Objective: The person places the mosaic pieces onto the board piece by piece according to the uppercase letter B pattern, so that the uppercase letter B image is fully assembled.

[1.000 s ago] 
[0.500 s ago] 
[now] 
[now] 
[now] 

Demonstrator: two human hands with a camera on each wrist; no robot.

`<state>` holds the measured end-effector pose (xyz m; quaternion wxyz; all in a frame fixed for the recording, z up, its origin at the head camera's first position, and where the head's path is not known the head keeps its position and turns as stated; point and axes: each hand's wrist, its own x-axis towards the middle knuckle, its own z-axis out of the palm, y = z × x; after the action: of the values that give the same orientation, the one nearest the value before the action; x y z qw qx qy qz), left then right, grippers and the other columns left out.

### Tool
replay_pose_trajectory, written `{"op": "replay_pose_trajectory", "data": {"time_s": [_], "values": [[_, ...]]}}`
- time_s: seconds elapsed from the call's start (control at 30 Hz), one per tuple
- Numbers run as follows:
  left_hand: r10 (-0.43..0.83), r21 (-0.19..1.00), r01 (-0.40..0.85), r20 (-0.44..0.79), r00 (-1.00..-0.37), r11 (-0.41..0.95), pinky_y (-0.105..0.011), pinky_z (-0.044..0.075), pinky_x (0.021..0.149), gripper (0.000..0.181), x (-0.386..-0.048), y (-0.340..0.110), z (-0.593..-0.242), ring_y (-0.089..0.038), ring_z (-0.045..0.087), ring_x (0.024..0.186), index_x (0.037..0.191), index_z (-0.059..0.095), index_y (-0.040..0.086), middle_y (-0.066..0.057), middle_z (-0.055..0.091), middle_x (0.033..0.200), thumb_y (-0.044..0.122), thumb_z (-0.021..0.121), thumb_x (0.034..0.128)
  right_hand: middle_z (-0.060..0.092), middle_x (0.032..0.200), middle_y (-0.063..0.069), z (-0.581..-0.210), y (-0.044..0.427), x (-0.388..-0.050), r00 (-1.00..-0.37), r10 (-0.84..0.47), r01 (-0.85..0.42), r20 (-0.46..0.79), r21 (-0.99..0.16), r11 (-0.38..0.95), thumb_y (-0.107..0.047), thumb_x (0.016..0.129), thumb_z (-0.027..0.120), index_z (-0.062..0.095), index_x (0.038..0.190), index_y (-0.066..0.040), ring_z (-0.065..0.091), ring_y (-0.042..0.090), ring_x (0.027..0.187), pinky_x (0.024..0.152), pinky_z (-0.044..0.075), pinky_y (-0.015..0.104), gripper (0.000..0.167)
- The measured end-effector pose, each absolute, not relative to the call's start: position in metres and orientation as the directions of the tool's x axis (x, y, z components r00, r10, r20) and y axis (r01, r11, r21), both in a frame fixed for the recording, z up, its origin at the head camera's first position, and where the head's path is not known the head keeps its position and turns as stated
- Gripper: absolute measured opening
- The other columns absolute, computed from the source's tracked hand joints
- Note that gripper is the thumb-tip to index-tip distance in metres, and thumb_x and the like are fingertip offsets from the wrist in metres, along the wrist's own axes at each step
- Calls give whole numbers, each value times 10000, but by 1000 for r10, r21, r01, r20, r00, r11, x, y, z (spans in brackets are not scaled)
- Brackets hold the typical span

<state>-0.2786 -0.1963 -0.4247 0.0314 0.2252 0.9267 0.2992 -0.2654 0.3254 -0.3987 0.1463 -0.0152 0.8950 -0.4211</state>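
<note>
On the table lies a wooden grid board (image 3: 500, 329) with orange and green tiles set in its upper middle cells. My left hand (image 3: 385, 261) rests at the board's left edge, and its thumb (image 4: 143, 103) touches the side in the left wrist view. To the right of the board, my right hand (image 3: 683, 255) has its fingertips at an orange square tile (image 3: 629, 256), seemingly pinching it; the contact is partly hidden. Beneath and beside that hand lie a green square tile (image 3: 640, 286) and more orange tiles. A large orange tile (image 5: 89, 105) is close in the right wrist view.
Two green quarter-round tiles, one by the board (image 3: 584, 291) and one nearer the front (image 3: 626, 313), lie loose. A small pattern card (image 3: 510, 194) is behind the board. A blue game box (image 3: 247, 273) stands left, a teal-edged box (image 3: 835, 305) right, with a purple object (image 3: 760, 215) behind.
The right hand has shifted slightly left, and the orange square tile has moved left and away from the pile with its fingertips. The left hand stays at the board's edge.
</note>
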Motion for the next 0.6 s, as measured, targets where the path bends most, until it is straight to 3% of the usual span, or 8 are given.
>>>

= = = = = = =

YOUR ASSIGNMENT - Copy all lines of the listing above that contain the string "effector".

RESULT OF THIS EXERCISE -
`<state>` holds the measured end-effector pose (xyz m; quaternion wxyz; all in a frame fixed for the recording, z up, its origin at the head camera's first position, and where the head's path is not known the head keeps its position and turns as stated; point and axes: each hand's wrist, its own x-axis towards the middle knuckle, its own z-axis out of the palm, y = z × x; after the action: of the values that give the same orientation, the one nearest the value before the action; x y z qw qx qy qz), left then right, grippers and the other columns left out.
- The measured end-effector pose, each absolute, not relative to the call's start: position in metres and orientation as the directions of the tool's x axis (x, y, z components r00, r10, r20) and y axis (r01, r11, r21), both in a frame fixed for the recording, z up, its origin at the head camera's first position, and where the head's path is not known the head keeps its position and turns as stated

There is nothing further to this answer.